— Захар, ты знаешь що, милый? Я тоже останусь здесь! Що я, не могу на коне? Що я, не знаю, як стрелять? Ты сам учил нас в военном кружке...
— Подожди, Аня!
Захар осторожно снял ее руку с плеча и усадил на стул. Что-то магически сильное было в этой гордой кубанской женщине. Оно притягивало упорно, непреодолимо. «Ведь воюют же Оксана, Нина», — на мгновенье вспыхнула в голове Торбы мысль, но он тотчас же отогнал ее.
Анна чувствовала происходившую в нем борьбу и напряженно молчала. Захар понял ее мысли. Едва не вырвавшееся из его уст согласие он посчитал как проявление слабости, желание постоянно иметь около себя самого близкого и дорогого человека. Присев рядом, решительным движением руки подхватил нож и разрезал второе яблоко. Подавая ей половину, ласково сказал:
— За то, что ты хотела бы остаться здесь, я для тебя ничего в жизни не пожалею. Но у нас, Аня, тут есть кому стрелять. Зараз, если все жинки приедут на фронт, некому будет землю пахать, пацанов нянчить. Зараз тебя народ послал. Ты приедешь и расскажешь, якими ты нас видела. Прочитаешь колхозникам вот эту газету и объяснишь им, що, мол, так будет, як сказал товарищ Сталин.
За окном послышался конский топот. Анна вздрогнула и тревожно прижалась к Захару. Бережно отстранив жену, Торба вышел в сени.
Через минуту он вернулся. На короткое мгновение за стеной цокнул подковами конь. Анна, удерживая зябкую дрожь, встревоженно посмотрела на Захара.
— Ехать треба, Аня, — ответил он коротко и, сняв висевшую на спинке стула гимнастерку, быстро надел ее.

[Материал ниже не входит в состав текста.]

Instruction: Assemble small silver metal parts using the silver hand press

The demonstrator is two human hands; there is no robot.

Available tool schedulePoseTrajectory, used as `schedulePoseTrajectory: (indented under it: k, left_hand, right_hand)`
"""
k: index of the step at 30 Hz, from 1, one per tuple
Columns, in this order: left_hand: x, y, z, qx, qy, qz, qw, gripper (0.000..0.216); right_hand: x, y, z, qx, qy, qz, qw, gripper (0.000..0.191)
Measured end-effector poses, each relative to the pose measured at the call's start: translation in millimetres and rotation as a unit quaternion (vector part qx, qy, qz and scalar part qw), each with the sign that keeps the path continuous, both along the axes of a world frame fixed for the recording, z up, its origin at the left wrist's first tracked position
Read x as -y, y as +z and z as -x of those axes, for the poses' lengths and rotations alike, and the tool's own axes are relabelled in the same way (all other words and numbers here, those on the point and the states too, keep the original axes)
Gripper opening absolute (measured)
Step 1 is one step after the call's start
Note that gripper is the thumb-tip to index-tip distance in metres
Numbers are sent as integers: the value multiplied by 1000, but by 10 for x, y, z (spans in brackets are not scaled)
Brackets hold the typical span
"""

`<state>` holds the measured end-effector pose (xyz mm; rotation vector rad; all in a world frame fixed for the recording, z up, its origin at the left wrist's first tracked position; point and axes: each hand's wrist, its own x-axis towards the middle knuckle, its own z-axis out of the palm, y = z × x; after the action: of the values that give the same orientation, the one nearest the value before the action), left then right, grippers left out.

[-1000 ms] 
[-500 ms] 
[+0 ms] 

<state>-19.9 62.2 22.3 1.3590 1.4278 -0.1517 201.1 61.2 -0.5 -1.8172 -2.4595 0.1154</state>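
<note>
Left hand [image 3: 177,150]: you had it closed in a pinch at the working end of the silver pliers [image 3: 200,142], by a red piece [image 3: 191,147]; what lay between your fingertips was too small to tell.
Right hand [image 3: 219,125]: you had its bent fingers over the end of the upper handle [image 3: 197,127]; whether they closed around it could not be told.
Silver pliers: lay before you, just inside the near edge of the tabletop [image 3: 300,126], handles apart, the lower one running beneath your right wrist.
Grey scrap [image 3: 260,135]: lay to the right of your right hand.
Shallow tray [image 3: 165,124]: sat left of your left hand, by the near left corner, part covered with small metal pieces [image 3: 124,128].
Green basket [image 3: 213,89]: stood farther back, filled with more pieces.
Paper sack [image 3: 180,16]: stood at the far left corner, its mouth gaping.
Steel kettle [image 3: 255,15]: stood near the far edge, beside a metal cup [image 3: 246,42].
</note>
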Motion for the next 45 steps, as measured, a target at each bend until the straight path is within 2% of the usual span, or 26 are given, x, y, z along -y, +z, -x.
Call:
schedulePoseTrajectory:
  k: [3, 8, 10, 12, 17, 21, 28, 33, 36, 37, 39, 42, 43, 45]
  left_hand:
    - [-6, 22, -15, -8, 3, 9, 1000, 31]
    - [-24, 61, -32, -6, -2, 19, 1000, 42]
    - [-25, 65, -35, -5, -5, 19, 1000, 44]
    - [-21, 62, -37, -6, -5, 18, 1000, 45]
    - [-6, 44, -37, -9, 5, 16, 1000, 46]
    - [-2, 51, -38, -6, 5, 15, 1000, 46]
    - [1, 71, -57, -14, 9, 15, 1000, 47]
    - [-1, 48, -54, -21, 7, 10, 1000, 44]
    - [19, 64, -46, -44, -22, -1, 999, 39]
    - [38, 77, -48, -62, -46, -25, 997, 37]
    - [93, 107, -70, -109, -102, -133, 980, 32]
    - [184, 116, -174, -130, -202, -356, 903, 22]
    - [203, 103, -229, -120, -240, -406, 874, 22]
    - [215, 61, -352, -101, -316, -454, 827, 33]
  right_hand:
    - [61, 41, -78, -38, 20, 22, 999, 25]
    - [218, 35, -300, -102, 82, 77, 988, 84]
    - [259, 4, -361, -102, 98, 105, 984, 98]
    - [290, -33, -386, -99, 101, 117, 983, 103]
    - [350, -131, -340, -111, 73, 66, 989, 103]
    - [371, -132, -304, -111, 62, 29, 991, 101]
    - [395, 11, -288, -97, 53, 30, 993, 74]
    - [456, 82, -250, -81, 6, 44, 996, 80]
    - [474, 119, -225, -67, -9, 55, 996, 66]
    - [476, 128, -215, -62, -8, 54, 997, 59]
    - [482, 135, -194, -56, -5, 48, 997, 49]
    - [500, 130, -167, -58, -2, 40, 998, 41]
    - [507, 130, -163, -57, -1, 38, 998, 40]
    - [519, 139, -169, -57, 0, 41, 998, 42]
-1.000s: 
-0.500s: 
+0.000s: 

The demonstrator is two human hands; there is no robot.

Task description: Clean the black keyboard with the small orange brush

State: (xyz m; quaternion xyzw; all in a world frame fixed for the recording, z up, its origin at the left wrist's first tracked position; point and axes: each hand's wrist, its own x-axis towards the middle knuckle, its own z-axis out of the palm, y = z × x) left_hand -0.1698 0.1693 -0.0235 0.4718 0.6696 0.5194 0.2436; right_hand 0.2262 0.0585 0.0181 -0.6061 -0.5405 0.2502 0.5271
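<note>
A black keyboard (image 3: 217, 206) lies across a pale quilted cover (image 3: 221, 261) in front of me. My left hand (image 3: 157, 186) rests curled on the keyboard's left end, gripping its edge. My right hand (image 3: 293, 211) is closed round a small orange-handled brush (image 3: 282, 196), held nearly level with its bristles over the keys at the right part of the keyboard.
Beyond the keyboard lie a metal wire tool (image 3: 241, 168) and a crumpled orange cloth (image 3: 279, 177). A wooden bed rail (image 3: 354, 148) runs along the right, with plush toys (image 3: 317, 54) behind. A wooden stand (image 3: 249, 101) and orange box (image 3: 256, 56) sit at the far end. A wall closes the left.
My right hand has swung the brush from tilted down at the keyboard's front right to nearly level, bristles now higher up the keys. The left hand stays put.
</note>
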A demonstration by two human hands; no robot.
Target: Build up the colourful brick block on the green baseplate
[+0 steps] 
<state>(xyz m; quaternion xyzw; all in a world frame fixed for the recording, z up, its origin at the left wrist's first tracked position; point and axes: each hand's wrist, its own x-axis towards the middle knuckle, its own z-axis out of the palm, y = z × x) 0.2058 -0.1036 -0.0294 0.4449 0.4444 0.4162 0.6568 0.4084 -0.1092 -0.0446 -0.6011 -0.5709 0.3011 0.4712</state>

Ни о чем не расспрашивая, Аннушка подала ему сначала полушубок, потом полевые ремни, шашку. Он быстро и ловко надел все это и уже завязывал на груди ремешок бурки.
— Можно мне проводить тебя, Захар? — смущенно и грустно спрашивает Анна.
— Не можно, Аня. Там кони готовы. Да и холодно, и пропуска ты не знаешь. Побереги сына, Аня, — обернувшись от порога, медленно выговорил он последние слова и скрылся за дверью.
Все было похоже на тяжелый сон.
Аннушка расслабленно присела на скамью. Вяло протянув руку, взяла оставшуюся половину яблока и, поднеся ее к губам, вдруг уронила голову на стол и тихо заплакала.
На улице стояла морозная светлая ночь. Точно во сне Анна слышала протяжную команду:
— Справа рядами, ма-а-арш!!!
Потом от конского топота долго вздрагивали стены хаты. На дворе горланил петух и так же, как на Кубани, лаяли собаки. Были слышны одиночные выстрелы, шум моторов, скрип санных полозьев и приближающийся гул артиллерийской стрельбы.
В комнате было уютно и тихо. На столе ярко горела лампа, и свет ее, ровный, немеркнущий, звал к жизни и счастью.
Разведчики уже выводили из колхозной конюшни лошадей, когда подошел Торба. У широко открытых дверей он встретил Кушнарева. Какая-то женская фигура шмыгнула мимо него и скрылась за стеной. Разглядеть ее Захар не успел. Здороваясь с Кушнаревым, спросил:
— Куда будем двигаться?
— Пока со штабом. Кажется, пойдем на Чесмино.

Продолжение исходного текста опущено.